» **Exercise directions**: Start at the line below containing "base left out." and stop at the line containing "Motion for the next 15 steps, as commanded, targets". Repeat every line of that stretch exactly, and nothing outside it.

[Stored entries]
■ ■ ■

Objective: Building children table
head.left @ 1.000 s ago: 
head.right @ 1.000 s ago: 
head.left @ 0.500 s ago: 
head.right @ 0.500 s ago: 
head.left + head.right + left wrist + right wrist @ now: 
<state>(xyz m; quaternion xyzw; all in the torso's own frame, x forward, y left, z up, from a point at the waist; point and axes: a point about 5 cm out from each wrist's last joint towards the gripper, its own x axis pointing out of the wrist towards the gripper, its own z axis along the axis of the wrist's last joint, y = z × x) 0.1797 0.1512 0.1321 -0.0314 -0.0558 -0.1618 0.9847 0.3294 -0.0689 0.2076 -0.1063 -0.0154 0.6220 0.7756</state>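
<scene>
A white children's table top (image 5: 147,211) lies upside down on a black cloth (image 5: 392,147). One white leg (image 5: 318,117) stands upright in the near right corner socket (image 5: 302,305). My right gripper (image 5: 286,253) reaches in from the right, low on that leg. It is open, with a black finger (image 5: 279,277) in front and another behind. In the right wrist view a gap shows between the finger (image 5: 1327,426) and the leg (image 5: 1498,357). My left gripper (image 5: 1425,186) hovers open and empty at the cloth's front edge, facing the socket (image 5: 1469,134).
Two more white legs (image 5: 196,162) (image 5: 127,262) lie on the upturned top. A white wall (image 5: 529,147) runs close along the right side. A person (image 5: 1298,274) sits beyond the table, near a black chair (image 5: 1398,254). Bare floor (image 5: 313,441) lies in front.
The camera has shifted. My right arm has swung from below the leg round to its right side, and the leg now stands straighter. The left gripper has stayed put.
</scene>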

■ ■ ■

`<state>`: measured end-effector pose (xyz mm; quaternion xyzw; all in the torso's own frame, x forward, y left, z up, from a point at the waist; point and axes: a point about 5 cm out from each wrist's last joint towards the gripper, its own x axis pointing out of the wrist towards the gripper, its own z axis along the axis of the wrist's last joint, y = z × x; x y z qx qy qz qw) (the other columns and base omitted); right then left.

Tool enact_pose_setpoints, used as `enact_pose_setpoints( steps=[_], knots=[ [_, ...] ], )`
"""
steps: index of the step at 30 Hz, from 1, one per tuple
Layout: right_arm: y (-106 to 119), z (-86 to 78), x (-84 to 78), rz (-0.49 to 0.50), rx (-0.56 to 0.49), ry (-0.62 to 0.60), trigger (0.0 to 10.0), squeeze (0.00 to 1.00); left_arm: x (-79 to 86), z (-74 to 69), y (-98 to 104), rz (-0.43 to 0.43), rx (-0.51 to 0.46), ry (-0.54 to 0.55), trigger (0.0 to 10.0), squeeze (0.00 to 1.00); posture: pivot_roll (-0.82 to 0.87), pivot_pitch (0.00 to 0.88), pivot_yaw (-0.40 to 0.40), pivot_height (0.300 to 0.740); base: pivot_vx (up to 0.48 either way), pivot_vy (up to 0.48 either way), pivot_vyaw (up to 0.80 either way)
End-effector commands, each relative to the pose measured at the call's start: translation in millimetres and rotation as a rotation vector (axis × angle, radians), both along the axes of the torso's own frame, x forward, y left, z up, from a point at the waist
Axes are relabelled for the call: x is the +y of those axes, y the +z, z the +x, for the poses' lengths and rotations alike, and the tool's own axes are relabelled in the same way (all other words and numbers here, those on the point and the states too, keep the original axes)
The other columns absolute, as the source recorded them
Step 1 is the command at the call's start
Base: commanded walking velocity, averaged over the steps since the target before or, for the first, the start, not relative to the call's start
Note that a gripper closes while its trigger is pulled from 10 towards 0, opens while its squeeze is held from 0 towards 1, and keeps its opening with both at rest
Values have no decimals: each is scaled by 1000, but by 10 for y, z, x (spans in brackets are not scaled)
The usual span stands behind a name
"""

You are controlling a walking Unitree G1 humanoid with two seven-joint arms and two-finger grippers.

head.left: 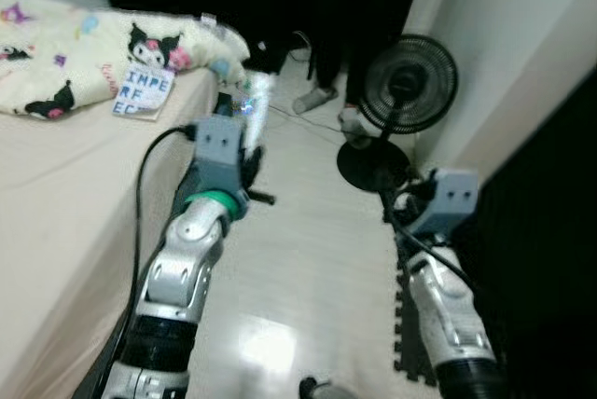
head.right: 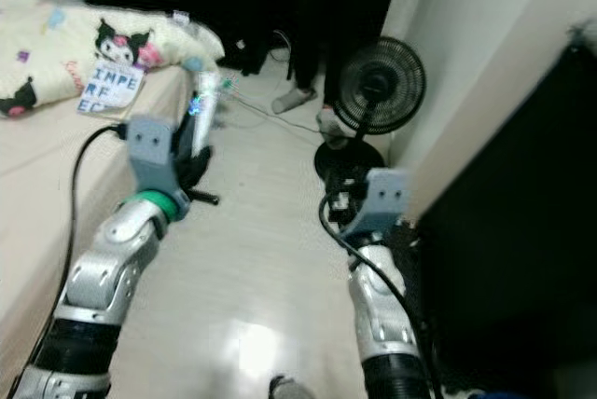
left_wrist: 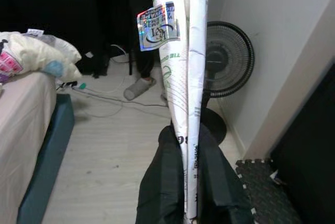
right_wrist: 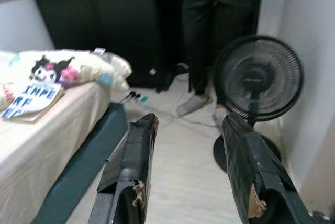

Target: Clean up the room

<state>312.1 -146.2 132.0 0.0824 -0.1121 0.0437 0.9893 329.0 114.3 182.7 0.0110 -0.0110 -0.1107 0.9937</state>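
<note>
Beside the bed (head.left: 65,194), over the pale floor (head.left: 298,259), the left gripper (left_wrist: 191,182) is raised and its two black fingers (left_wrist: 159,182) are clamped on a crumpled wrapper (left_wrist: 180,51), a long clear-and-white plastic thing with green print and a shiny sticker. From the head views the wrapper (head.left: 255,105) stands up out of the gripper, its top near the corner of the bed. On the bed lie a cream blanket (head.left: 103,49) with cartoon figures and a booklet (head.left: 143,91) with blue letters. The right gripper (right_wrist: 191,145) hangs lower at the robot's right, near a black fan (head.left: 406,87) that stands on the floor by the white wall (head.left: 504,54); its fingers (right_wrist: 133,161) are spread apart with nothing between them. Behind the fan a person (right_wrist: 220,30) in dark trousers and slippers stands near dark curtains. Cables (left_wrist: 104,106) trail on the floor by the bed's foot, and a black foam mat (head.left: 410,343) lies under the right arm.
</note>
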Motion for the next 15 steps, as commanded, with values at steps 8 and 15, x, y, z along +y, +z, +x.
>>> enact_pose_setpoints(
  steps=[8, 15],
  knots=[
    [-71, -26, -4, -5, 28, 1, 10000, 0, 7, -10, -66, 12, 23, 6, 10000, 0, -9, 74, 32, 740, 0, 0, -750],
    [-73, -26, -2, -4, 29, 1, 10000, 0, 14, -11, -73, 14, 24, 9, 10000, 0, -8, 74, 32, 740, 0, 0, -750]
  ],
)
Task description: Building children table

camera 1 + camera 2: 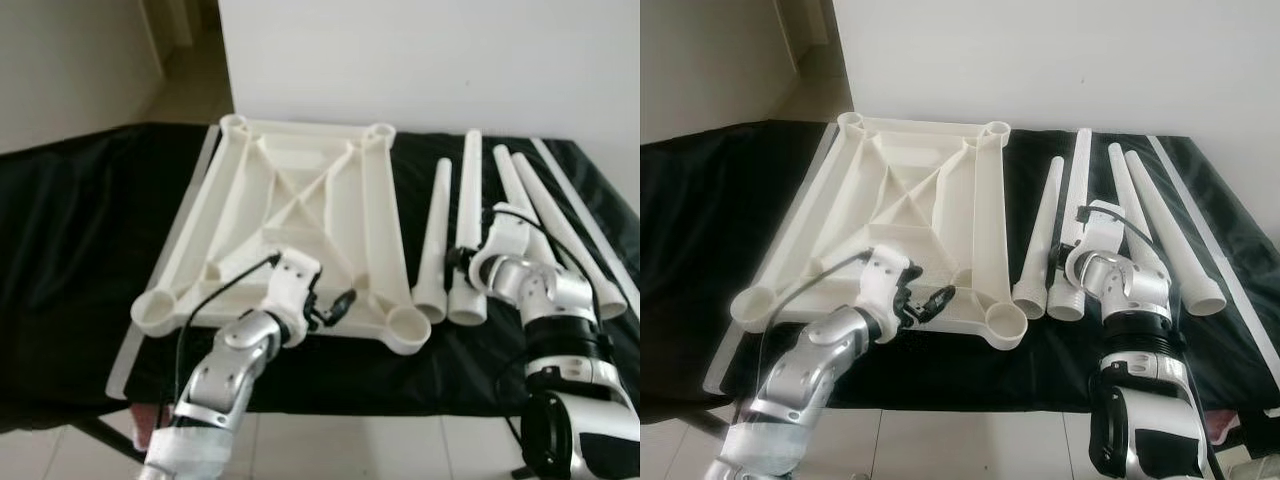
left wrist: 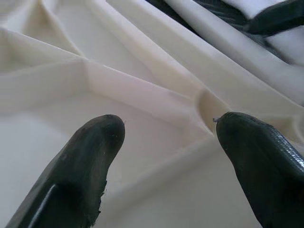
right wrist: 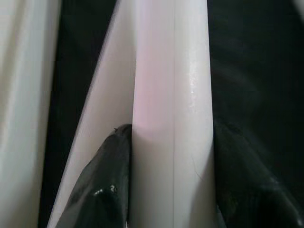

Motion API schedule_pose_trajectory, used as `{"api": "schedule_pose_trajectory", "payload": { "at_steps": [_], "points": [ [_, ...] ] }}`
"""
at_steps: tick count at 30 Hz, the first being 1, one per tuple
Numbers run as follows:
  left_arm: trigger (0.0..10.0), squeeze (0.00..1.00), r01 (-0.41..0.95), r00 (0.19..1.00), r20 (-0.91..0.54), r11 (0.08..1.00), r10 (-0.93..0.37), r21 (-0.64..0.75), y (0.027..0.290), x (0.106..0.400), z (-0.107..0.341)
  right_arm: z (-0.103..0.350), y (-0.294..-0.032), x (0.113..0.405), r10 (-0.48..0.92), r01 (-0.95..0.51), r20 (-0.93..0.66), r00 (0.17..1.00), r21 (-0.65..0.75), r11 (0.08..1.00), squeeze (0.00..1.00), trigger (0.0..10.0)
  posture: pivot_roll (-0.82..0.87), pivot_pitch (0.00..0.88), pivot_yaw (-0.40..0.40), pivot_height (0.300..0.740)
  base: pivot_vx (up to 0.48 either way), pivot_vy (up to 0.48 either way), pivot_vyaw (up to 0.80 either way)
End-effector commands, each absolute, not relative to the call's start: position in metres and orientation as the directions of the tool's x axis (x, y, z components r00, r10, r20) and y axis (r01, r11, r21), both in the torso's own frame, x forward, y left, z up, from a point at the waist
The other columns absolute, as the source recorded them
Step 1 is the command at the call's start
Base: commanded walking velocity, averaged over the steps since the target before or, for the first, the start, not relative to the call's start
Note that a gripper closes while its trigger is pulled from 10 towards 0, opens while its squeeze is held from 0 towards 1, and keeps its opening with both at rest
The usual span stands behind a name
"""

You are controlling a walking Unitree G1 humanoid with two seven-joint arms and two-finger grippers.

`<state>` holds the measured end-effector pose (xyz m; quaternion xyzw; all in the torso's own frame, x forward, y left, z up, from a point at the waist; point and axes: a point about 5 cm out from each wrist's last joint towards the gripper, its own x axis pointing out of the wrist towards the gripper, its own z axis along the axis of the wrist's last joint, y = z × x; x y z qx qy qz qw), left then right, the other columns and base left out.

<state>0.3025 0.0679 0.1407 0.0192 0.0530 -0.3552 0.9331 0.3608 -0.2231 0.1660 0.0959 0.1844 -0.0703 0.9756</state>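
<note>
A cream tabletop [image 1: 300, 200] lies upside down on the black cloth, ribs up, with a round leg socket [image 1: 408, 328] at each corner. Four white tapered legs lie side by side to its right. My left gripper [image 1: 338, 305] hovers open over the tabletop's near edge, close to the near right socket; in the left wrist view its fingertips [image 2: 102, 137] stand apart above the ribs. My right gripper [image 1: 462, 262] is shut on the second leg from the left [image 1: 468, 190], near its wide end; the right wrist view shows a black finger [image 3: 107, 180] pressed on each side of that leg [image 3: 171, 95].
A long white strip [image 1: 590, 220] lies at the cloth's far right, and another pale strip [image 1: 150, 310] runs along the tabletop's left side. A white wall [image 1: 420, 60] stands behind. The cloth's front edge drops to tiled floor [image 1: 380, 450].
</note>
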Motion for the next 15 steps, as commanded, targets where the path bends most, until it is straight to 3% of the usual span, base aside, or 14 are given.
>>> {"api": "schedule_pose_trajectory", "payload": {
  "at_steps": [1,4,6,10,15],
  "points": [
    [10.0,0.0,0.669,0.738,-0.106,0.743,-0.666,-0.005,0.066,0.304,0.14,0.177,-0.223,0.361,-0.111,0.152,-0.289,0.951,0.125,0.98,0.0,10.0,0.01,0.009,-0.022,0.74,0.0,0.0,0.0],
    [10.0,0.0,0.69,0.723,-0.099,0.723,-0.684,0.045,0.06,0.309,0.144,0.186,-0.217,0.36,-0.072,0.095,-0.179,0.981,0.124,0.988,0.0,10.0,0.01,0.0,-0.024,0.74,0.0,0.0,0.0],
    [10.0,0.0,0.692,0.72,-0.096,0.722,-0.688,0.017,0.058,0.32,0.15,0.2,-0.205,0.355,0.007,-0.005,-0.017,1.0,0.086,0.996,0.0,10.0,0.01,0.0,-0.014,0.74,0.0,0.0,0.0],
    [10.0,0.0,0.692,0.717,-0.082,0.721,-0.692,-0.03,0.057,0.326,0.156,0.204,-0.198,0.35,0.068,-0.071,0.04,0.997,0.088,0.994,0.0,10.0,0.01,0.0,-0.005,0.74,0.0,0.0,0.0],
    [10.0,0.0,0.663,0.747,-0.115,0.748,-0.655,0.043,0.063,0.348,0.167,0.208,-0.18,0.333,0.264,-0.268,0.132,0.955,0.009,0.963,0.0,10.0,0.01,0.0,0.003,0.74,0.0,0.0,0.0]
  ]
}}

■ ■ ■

» **Output below**:
`<state>` holds the measured end-effector pose (xyz m; quaternion xyzw; all in the torso's own frame, x forward, y left, z up, from a point at the waist; point and axes: a point about 5 cm out from each wrist's last joint towards the gripper, its own x axis pointing out of the wrist towards the gripper, its own z axis along the axis of the wrist's last joint, y = z × x; x y z qx qy qz qw), left then right, the other columns and base left out.

<state>0.3025 0.0679 0.1407 0.0192 0.0530 -0.3552 0.9331 0.3608 -0.2231 0.1660 0.0959 0.1844 -0.0703 0.9756</state>
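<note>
A cream tabletop [image 1: 300, 200] lies upside down on the black cloth, ribs up, with a round leg socket [image 1: 408, 328] at each corner. Four white tapered legs lie side by side to its right. My left gripper [image 1: 338, 305] hovers open over the tabletop's near edge, close to the near right socket; in the left wrist view its fingertips [image 2: 102, 137] stand apart above the ribs. My right gripper [image 1: 462, 262] is shut on the second leg from the left [image 1: 468, 190], near its wide end; the right wrist view shows a black finger [image 3: 107, 180] pressed on each side of that leg [image 3: 171, 95].
A long white strip [image 1: 590, 220] lies at the cloth's far right, and another pale strip [image 1: 150, 310] runs along the tabletop's left side. A white wall [image 1: 420, 60] stands behind. The cloth's front edge drops to tiled floor [image 1: 380, 450].
</note>
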Motion for the next 15 steps, as commanded, targets where the path bends most, until it is straight to 3% of the usual span, base aside, or 14 are given.

Nothing further is needed to complete this exercise.